Considering the fact that any bacterial or viral infection that is insignificant for a healthy person for a patient with a primary immunodeficiency disease group can be lethal, prevention should be done competently. Antibacterial, antifungal and antiviral medicines come into play here. The key bet should be made specifically for preventive measures, because a weakened immunity may not allow to provide quality treatment.

In addition, it should be remembered that such patients are prone to allergic, autoimmune and, even worse, to tumor states. All this without full-fledged medical control may not allow a person to lead a full-fledged lifestyle.

Transplantation

When specialists decide that for the patient there is no other way out, but as an operative intervention, bone marrow transplantation can be performed. This procedure is associated with multiple risks to the life and health of the patient and in practice, even in the event of a successful outcome, can not always solve all the problems of the patient suffering from an immune disorder.

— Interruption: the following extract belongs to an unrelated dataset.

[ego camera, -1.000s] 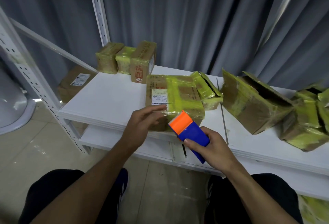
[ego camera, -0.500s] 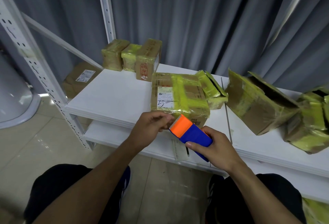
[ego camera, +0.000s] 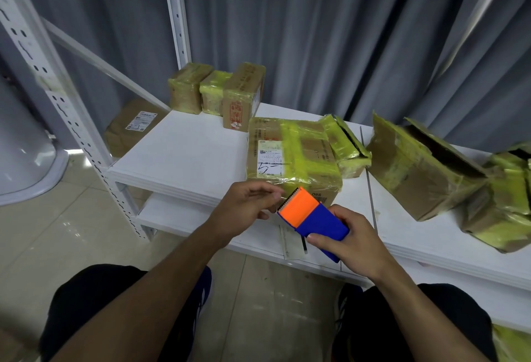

In carrying out such an operation, the entire hematopoiesis system of the recipient is replaced by the same system provided by the donor.

Primary immunodeficiencies are the most complex problem of modern medicine, which, unfortunately, has not yet been fully resolved. An unfavorable prognosis for diseases of this kind is still prevalent, and this is doubly sad, given the fact that they are affected most often by children. But nevertheless, many forms of immunodeficiency are compatible with full-fledged life provided they are timely diagnosed and apply adequate therapy.